Image Repo management the firmware of ECU.

Get the metadata information

curl http://ota.whyengineer.com/repo/metadata/root.json

It should return the root role metadata.

All metadata url list:

• http://ota.whyengineer.com/repo/metadata/root.json
• http://ota.whyengineer.com/repo/metadata/timestamp.json
• http://ota.whyengineer.com/repo/metadata/snapshot.json
• http://ota.whyengineer.com/repo/metadata/targets.json

or gz compressed file:

• http://ota.whyengineer.com/repo/metadata/root.json.gz
• http://ota.whyengineer.com/repo/metadata/timestamp.json.gz
• http://ota.whyengineer.com/repo/metadata/snapshot.json.gz
• http://ota.whyengineer.com/repo/metadata/targets.json.gz

Get the target firmware

curl -u admin:admin123456 http://ota.whyengineer.com/repo/targets/hello_world.txt

User access targets file need username:password.

http://ota.whyengineer.com/repo/targets/<filename>

hello_world.txt is the default firmware in the image repo.
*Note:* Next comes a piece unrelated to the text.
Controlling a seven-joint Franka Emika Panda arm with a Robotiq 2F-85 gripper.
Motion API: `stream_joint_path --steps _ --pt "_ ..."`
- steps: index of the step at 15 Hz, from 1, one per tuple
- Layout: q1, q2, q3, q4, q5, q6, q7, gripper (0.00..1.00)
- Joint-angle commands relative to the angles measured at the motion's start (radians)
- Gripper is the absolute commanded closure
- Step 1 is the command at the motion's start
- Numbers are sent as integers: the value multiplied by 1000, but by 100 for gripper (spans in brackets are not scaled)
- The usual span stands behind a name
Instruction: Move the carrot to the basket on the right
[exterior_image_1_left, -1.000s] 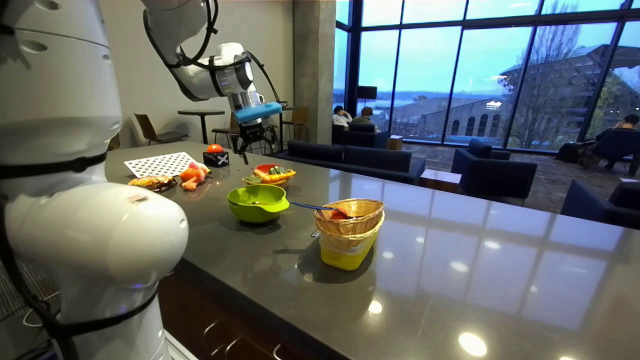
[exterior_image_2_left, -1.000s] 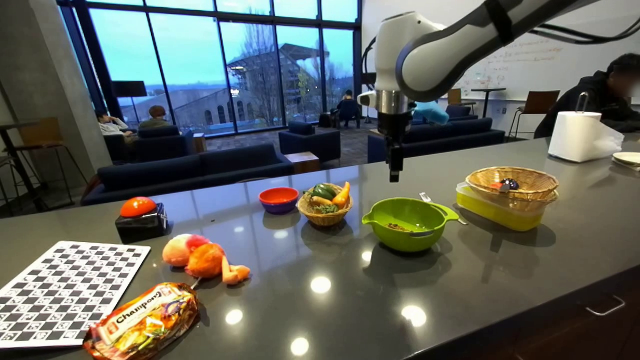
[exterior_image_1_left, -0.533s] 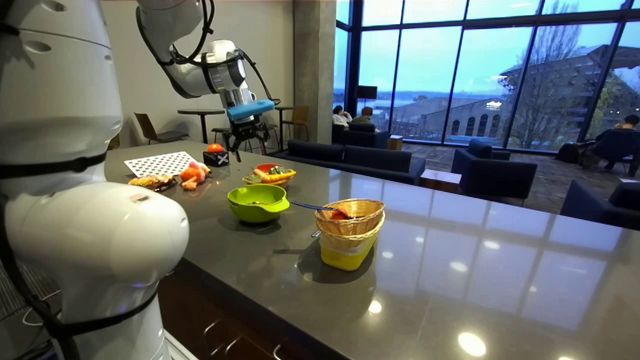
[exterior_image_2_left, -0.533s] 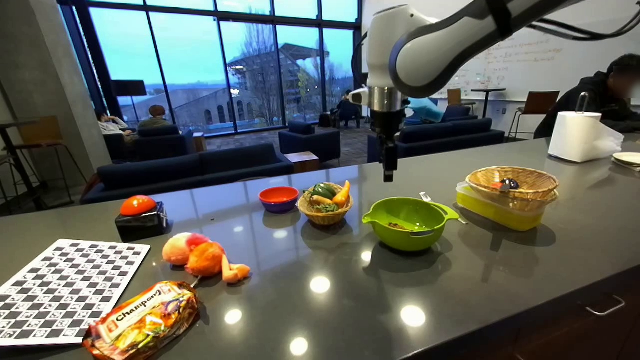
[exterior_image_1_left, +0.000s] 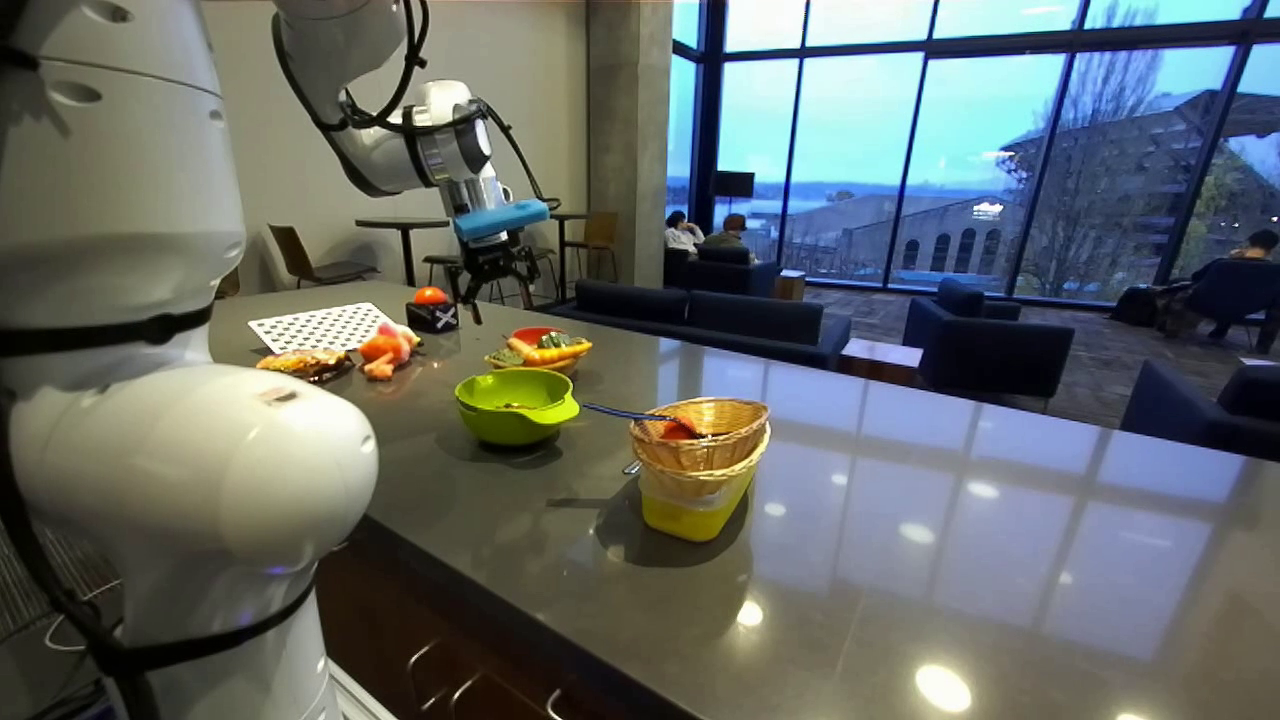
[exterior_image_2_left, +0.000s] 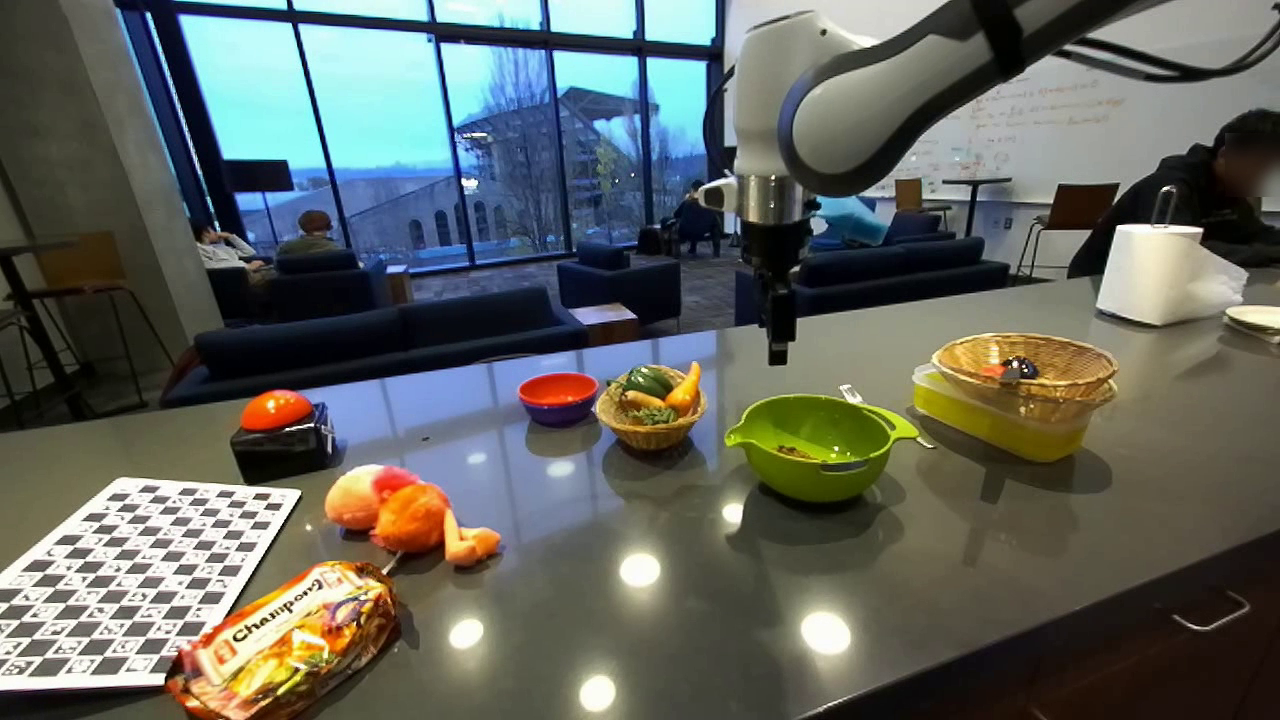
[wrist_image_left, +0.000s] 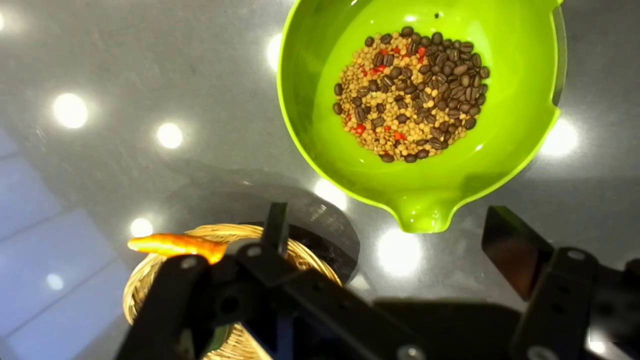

the default usernamee:admin

the default password:admin123456

Director Repo

Director Repo distribute the Image Repo firmware to a special VIN and special ECU

Register vechile manifest

Description: get security time

Request: POST

Url: director/register_vehicle_manifest

• manifest
• vin
• ecu_serial

Make sure vin and ecu_serial have registed in server

example_manifest=
{
        "signatures": [{
            "keyid": "9a406d99e362e7c93e7acfe1e4d6585221315be817f350c026bbee84ada260da",
            "method": "ed25519",
            "sig": "335272f77357dc0e9f1b74d72eb500e4ff0f443f824b83405e2b21264778d1610e0a5f2663b90eda8ab05a28b5b64fc15514020985d8a93576fe33b287e1380f"}],
        "signed": {
            "primary_ecu_serial": "INFOdemocar",
            "vin": "democar",
            "ecu_version_manifests": {
            "TCUdemocar": [{
            "signatures": [{
                "keyid": "49309f114b857e4b29bfbff1c1c75df59f154fbc45539b2eb30c8a867843b2cb",
                "method": "ed25519",
                "sig": "fd04c1edb0ddf1089f0d3fc1cd460af584e548b230d9c290deabfaf29ce5636b6b897eaa97feb64147ac2214c176bbb1d0fa8bb9c623011a0e48d258eb3f9108"}],
            "signed": {
                "attacks_detected": "",
                "ecu_serial": "TCUdemocar",
                "previous_timeserver_time": "2017-05-18T16:37:46Z",
                "timeserver_time": "2017-05-18T16:37:48Z",
                "installed_image": {
                "filepath": "/secondary_firmware.txt",
                "fileinfo": {
                "length": 37,
                "hashes": {
                "sha256": "6b9f987226610bfed08b824c93bf8b2f59521fce9a2adef80c495f363c1c9c44",
                "sha512": "706c283972c5ae69864b199e1cdd9b4b8babc14f5a454d0fd4d3b35396a04ca0b40af731671b74020a738b5108a78deb032332c36d6ae9f31fae2f8a70f7e1ce"}}}}}]}}}

curl -data "manifest=$example_manifest,vin=democar,ecu_serial=INFOdemocar" http://ota.whyengineer.com/director/register_vehicle_manifest

If register ok, it should return:

{ "err": 0, "msg": "register manifest successfully" }

every register online time is 5min, user need register again if timeout

Get the VIN metadata information(call register_vehicle_manifest firstly)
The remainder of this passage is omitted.